Он понял, что Изя не спешит совершить положенное в таком случае рукопожатие и только помахал издалека огромной грязной рукой.
— А вот вы, Исаак Юдович, когда-нибудь в убойном цеху были? Ну, не на скотобойне, тут не всякий из наших выдержит, а на птицефабрике? Вы же курочку, как я понимаю, любите. Крылышко там, бульончик — еврейский пенициллин. А вы когда-нибудь видели, как этих курочек везут в убойный цех? Они тогда в первый раз видят солнце, потому что всю свою небольшую жизнь, от яйца до последнего момента, сидели в помещении с электрическими лампами. В первый раз oни видят настоящий мир и им страшно, потому, что как вы любите говорить, это совершенно не соответствует их картине мира…
— Изя, — потянул я своего приятеля за рукав, — не лезь к нему, он бухой или сумасшедший.
— Материя — это объективная реальность, данная нам в ощущении, — сказал Изя.
— Это нам, — сказал бригадир, — а им? -Oн указал на телятник. — A им? — он указал на телятниц. — Ладно они, а вы можете себе представить, что чувствую я? Неужели то же самое, что и вы?
— Только я в этот ваш бассейн не полезу, я не умею плавать, — сказал Фиш.
— В нем не утонешь, в нем выталкивающая сила выше, чем в вашем этом Мертвом море за счет плотности, я извиняюся, жидкостного вещества. Могу доказать в расчете, я техникум закончил. — сказал бригадир.
— Нас прислали на картошку, — истерически закричал Изя. — Я хочу собирать картофельные клубни.

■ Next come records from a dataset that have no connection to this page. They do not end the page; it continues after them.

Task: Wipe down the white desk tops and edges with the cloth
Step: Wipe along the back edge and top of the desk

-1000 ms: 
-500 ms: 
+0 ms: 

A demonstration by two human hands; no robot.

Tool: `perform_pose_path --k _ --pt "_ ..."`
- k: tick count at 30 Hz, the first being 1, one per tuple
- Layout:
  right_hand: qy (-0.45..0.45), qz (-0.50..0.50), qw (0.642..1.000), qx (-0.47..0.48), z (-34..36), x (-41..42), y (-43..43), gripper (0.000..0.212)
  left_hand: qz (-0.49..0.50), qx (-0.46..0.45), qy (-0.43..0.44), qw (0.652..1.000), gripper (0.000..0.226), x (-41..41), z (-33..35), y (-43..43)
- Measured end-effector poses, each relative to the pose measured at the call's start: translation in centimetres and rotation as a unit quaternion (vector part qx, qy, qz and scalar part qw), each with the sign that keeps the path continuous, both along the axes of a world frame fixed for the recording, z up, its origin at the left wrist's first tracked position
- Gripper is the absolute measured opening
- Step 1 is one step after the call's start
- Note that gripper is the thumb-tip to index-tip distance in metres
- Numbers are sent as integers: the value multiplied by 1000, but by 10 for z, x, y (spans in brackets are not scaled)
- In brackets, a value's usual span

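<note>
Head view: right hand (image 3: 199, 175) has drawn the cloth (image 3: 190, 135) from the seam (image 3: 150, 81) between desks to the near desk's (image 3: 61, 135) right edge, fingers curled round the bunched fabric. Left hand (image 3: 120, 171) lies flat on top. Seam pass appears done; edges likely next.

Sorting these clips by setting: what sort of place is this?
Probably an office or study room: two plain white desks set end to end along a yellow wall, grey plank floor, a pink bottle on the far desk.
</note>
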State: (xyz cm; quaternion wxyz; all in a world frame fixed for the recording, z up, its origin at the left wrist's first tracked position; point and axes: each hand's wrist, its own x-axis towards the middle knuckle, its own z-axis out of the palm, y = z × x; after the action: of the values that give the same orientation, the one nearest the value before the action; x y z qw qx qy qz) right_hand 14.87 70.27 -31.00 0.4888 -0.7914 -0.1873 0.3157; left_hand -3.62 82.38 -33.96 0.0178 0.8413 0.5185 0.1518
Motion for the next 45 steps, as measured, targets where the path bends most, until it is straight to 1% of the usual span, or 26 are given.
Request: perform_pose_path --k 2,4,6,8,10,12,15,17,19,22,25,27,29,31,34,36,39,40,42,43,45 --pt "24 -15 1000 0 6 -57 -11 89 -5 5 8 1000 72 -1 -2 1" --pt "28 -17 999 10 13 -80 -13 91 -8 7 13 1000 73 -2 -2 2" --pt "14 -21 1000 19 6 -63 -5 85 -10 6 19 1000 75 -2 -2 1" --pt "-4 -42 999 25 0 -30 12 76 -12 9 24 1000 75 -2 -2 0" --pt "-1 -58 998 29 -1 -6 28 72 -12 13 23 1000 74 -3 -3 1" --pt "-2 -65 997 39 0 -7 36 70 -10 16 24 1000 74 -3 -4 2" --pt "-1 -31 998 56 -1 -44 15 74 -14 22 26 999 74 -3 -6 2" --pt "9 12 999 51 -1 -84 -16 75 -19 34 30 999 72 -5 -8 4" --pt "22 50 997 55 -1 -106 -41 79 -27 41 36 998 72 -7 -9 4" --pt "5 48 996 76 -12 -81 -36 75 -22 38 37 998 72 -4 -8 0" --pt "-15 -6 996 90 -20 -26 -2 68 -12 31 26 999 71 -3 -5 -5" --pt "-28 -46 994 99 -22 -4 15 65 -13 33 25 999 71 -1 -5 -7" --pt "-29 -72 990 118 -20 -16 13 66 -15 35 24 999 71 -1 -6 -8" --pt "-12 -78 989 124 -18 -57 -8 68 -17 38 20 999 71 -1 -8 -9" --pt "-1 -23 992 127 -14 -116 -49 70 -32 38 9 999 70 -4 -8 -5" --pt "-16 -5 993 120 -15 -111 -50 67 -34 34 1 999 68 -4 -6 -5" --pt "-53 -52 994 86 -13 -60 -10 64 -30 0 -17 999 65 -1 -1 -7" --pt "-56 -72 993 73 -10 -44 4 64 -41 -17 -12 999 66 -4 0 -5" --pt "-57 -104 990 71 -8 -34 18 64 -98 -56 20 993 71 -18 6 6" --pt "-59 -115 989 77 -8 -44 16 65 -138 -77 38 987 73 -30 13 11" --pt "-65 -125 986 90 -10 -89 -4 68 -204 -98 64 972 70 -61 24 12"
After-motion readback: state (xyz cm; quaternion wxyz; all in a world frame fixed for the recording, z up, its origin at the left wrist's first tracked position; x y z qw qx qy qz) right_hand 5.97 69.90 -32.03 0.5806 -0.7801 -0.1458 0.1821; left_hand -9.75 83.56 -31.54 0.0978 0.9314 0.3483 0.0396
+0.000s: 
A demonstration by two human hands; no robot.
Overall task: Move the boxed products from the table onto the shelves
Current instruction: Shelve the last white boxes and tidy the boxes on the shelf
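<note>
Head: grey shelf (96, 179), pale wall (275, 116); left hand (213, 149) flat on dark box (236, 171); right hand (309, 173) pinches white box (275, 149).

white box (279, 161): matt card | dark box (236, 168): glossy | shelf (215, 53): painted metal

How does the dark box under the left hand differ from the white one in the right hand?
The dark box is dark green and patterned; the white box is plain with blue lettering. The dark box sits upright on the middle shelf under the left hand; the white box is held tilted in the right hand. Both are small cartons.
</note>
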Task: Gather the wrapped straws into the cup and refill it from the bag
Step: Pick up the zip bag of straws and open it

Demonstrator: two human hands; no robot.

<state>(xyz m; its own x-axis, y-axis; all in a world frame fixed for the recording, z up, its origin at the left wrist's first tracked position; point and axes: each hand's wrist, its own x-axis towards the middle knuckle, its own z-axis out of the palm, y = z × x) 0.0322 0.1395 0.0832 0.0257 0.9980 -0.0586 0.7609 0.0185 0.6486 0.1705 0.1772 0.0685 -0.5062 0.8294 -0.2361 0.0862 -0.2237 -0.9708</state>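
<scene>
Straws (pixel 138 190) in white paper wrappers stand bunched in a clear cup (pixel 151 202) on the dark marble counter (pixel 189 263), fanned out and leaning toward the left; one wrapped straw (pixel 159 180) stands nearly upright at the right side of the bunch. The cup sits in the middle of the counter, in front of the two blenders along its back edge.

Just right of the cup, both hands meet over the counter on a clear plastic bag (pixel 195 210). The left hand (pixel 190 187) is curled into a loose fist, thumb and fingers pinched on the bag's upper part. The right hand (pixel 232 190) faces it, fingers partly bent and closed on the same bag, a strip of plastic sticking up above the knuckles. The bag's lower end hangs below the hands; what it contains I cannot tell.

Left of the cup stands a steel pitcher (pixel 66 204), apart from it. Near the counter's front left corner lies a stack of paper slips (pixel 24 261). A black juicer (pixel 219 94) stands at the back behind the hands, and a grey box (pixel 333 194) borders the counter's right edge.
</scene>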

Я хочу видеть председателя колхоза и говорить с ним по этому вопросу, лично.
— Председателя сегодня не будет. Он дома лежит. Простудился, – сказал бригадир.
— Что случилось? — вспомнив ночное видение, спросил я.
— Да особенного ничего, -сказал бригадир. — Тут xудожники одни из Минска взялись поставить памятник Ленину из бронзы. Деньги из колхоза выбрали и обманули — вместо бронзового, вырезали Ленина из пенопласта, затонировали и приклеили на постамент. Никому и в голову не пришло проверить. А вечером была гроза, сильным ветром Ленина отломало по самые колени и он катался ночью по площади Ленина пока не позвонили под утро председателю из районного КГБ, они уже, конечно, знали. Тогда приехали председатель с парторгом и ловили Ленина. Председатель промок и простудился.